PROMPT :: Only certain lines below are wanted: those starting at the line containing "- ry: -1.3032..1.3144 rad" and ending at the line containing "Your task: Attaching", both included, each retyped exactly.

── DATA TO PROCESS

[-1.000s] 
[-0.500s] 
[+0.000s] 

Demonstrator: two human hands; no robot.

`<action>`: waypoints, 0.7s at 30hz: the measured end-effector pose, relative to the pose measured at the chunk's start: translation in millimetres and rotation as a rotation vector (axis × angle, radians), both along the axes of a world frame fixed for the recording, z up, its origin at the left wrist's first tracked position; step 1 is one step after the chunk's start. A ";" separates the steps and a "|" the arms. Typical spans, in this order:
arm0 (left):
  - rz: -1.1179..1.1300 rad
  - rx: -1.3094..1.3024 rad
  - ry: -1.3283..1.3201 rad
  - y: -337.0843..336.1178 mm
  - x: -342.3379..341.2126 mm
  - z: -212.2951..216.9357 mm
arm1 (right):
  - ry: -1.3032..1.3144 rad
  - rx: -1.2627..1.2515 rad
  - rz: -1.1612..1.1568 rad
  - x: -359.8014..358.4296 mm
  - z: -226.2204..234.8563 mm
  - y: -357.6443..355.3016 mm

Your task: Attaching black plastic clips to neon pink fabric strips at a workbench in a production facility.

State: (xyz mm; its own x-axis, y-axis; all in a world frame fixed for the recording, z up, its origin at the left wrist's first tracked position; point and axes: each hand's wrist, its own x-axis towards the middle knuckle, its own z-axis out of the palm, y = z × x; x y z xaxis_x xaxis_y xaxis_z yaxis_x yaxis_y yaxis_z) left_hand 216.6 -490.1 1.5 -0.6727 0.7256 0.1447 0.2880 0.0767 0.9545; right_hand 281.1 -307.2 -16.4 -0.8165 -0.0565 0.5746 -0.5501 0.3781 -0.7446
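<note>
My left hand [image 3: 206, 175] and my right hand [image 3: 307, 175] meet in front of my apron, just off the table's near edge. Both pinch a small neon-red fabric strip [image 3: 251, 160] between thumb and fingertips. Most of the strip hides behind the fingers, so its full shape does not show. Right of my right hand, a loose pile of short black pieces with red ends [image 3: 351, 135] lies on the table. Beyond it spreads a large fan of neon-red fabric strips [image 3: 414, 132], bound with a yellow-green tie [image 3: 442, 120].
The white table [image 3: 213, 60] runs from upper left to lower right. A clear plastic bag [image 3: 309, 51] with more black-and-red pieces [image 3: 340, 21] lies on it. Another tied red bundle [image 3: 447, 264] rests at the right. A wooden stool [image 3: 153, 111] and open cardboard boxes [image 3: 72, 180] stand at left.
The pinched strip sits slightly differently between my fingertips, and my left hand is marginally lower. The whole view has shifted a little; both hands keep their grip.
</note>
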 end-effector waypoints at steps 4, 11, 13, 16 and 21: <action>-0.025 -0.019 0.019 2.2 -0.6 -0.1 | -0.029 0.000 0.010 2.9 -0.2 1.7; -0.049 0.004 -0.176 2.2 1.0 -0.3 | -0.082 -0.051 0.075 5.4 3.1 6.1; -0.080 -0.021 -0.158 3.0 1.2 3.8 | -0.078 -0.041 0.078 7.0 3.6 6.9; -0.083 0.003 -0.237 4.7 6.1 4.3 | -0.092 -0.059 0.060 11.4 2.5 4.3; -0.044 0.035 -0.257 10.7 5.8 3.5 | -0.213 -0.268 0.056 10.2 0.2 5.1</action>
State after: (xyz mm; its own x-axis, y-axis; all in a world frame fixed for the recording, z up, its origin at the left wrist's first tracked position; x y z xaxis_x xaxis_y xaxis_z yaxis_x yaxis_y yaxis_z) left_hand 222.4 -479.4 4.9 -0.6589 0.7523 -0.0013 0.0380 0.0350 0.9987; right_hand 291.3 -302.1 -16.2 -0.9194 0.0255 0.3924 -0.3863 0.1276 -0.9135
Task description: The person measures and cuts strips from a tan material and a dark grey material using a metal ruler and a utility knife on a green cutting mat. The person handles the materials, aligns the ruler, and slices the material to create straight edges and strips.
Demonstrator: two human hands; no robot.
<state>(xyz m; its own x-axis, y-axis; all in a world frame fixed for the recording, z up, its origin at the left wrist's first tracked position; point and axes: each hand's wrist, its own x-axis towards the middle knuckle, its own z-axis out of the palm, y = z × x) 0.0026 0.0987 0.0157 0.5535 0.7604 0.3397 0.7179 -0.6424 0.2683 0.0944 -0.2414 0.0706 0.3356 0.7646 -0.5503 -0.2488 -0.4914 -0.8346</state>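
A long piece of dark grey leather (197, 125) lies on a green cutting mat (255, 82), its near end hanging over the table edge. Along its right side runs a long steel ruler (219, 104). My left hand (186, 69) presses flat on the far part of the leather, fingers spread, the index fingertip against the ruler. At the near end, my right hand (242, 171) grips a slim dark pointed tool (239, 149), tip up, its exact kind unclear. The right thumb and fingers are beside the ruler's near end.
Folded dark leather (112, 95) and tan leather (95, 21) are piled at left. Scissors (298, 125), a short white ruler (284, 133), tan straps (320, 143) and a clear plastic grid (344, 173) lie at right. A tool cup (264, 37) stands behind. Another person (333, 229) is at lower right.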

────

PROBLEM SOLUTION ::
  - ry: -1.3032..1.3144 rad
  - rx: -1.2627..1.2515 rad
  - rz: -1.1612..1.1568 rad
  - x: -359.8014..358.4296 mm
  - z: -226.2204..234.8563 mm
  - y: -357.6443..355.3016 mm

Your task: Attaching black plastic clips to neon pink fabric strips at a workbench in a production facility.

Nothing remains to add to the answer.